Bowersock began his first mandate on the board in January. She worked at school as a special education teacher for five years, and her husband is a longtime teacher and basketball coach there. She maintains that Case tries to withdraw it from the board of directors due to the EEOC complaint which it filed on February 28 for what it describes as sexist processing on the board of directors, and because it poses more questions and makes more requests for information than other members of the board of directors.
“We receive a weekly email and I may ask three questions and they ask it,” she said about her colleagues members of the board of directors. “They said that I stressed the central office with requests for documents, but I think I have a duty to be informed when we spend thousands of dollars. I think they would like to have the answers before voting.
“I think they punish me and hope I will resign,” she said. “I am literally continuing so that I can have access to return to the school’s property, and that’s it.”
Bowersock said she had filed the EEOC complaint for two reasons. First of all, she was denied her request to prepare for documents relevant to the members of the board of directors before each meeting of the board of directors which was brought to her by her husband when she was dealing with a medical condition and a subsequent surgery. She said she knew that the packages were delivered to the mailbox of the Bob Martin board of directors every week.
“The packages were definitively delivered to Bob. They said that at a meeting of the board of directors,” said Bowersock. She also included her observation in her complaint that the requests she made so that the articles were placed on the agenda of the meeting of the Board of Directors were ignored. “I would ask that they be placed on the agenda and they would not be, but would do it for male members,” recalls Bowersock.
A legal file indicates that on July 23, she received a letter to stop and abstain from the July 16 of the case on behalf of the EPCSC, saying that an employee of the unidentified school had submitted an official complaint against her alleging a hostile work environment by “repeated harassment”. The file indicates that Bowersock had to stop and refrain from any communication with any EPCSC employee concerning the subject of the complaint, the delicual complaint or any related question, and limited it to school goods without first having received the written authorization from the Chairman of the Board of Directors Richard McSparin or the case.
The deposit also indicates that the only example of “repeated harassment” considered the purchase and the public reference of a “wine product” bearing a name which would be associated with a person who is the subject of the tort complaint.
Bowersock said that she and her husband had been invited to a party at the home of the director of the Washington Middle High School on May 31 and that she took a good bottle of wine as a “water under the bridge” gift concerning the tort complaint, but also joked: “It is not the wrong gift”, referring to a bag of several cheaper bottles that she also brought.
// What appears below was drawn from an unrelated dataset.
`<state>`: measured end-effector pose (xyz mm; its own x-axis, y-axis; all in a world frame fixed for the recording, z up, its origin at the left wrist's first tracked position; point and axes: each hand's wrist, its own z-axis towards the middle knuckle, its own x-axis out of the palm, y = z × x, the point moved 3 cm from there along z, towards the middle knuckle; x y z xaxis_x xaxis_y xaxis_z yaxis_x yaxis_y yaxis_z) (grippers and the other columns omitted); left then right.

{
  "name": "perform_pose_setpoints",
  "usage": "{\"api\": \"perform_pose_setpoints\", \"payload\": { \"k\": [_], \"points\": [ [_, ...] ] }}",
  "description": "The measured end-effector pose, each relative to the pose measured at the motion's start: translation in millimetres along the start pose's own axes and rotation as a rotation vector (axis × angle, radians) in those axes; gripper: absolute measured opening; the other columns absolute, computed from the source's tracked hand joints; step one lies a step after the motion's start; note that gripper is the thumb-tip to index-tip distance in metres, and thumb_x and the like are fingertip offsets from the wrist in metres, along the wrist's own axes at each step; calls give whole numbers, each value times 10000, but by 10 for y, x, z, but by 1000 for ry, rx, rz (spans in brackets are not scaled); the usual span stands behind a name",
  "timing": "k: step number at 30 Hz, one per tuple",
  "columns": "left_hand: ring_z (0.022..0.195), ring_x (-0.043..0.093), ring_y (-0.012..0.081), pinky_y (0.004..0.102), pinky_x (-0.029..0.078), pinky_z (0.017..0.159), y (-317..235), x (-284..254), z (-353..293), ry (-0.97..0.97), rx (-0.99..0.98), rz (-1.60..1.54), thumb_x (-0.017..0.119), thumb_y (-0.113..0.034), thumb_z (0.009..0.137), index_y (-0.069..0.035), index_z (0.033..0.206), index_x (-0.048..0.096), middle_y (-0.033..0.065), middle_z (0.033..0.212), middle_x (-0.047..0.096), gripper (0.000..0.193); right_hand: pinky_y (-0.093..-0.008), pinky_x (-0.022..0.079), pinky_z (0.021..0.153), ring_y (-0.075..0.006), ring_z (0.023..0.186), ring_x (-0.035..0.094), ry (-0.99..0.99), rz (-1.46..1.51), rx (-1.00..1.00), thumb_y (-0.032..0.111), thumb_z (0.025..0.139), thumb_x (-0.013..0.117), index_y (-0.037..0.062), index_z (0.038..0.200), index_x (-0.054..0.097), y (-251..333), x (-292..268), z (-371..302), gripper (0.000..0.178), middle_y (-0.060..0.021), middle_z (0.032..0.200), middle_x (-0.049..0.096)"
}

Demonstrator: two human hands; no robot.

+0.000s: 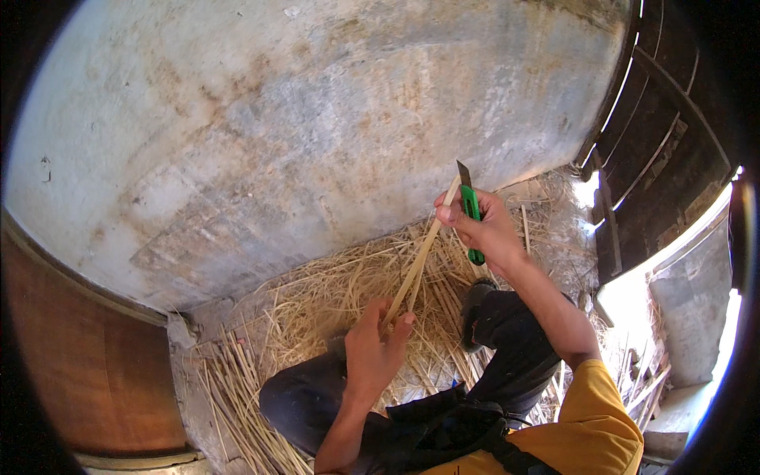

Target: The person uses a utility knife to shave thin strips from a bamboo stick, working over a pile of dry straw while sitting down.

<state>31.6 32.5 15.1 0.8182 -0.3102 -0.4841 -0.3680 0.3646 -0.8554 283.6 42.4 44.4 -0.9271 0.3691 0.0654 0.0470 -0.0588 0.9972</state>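
Observation:
A pale, narrow strip, apparently bamboo, [414, 275] slants up from my left hand to my right, and a thinner sliver shows beside it. My left hand [370, 358] closes loosely on its lower end, thumb on one side and fingers on the other. With my right hand [497, 236] I grip a green utility knife [472, 207], its dark blade [464, 173] extended and pointing up. The strip's upper end lies at the thumb and fingertips of that same hand, close beside the knife.
Curly shavings [317, 294] cover the floor ahead of my bent legs. Long thin strips [235, 378] lie in a bundle at the left. A stained wall [317, 142] rises in front, a brown wooden panel [87, 372] at left, and dark boards [661, 142] with bright gaps at right.

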Motion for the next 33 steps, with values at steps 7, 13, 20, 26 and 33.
{"api": "perform_pose_setpoints", "payload": {
  "k": [7,13,20,26,33],
  "points": [
    [590,468,63,264,376,539,202,-11,-11,-120,10,-112,648,-158,1014,-17,1089,646,-7,675,573,160,-290,483,787,-90,803,587,12,-25,-157,272,986,716,54,1146,633,109,194,-122,283,1,876,665],
    [605,437,48,256,337,533,145,-83,-11,-167,-6,-103,631,-144,1027,-13,1092,654,-30,683,549,148,-357,533,740,-218,807,714,87,-493,-494,276,987,707,60,1179,575,2,243,-264,318,-73,896,704],
    [606,387,34,242,308,539,170,-101,-7,-157,-12,-175,608,-141,1045,-6,1087,666,-59,706,509,153,-382,549,582,-287,718,720,250,-658,-758,246,889,800,71,1036,655,-43,484,-402,271,-97,901,706],
    [659,493,39,249,410,575,154,-123,-13,-107,-102,-199,635,-138,1033,-8,1114,703,14,759,648,168,-373,535,531,-258,659,696,252,-732,-854,266,863,814,87,1022,679,-77,507,-421,275,-75,875,688],
    [667,473,46,249,399,580,105,-132,-18,-110,-95,-230,613,-165,1050,-1,1107,696,0,749,625,193,-374,524,505,-249,613,676,239,-815,-860,267,866,809,96,1014,694,-15,553,-468,254,-61,817,649]
  ]
}}
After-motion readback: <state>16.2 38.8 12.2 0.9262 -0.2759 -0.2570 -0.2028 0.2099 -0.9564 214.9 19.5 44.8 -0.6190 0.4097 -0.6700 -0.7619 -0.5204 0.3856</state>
One of them was marked with the same name as the boy who would have injured his son. She believes that it is the root of the claim of “repeated harassment”, but does not believe that the director was intimidated by her. “He laughed and we had a great time and left the party really happy to go,” she recalls.
She said she congratulated graduates on stage together a few days later and served together for a committee to select a new baseball coach. “It was months ago. If they had an investigation into a bottle of wine, why didn’t they finish it? ”
It is not clear if the order without intrusion will prevent Bowersock from attending the future meetings of the School Board. In the past, the board of directors has run its public meeting place among the three campuses of the schools of the canton of Washington, schools in the canton of Morgan and Kouts schools. “I don’t know if they will avoid Washington because of this,” said Bowersock.
Shelley Jones is a journalist independent of the post-distribute.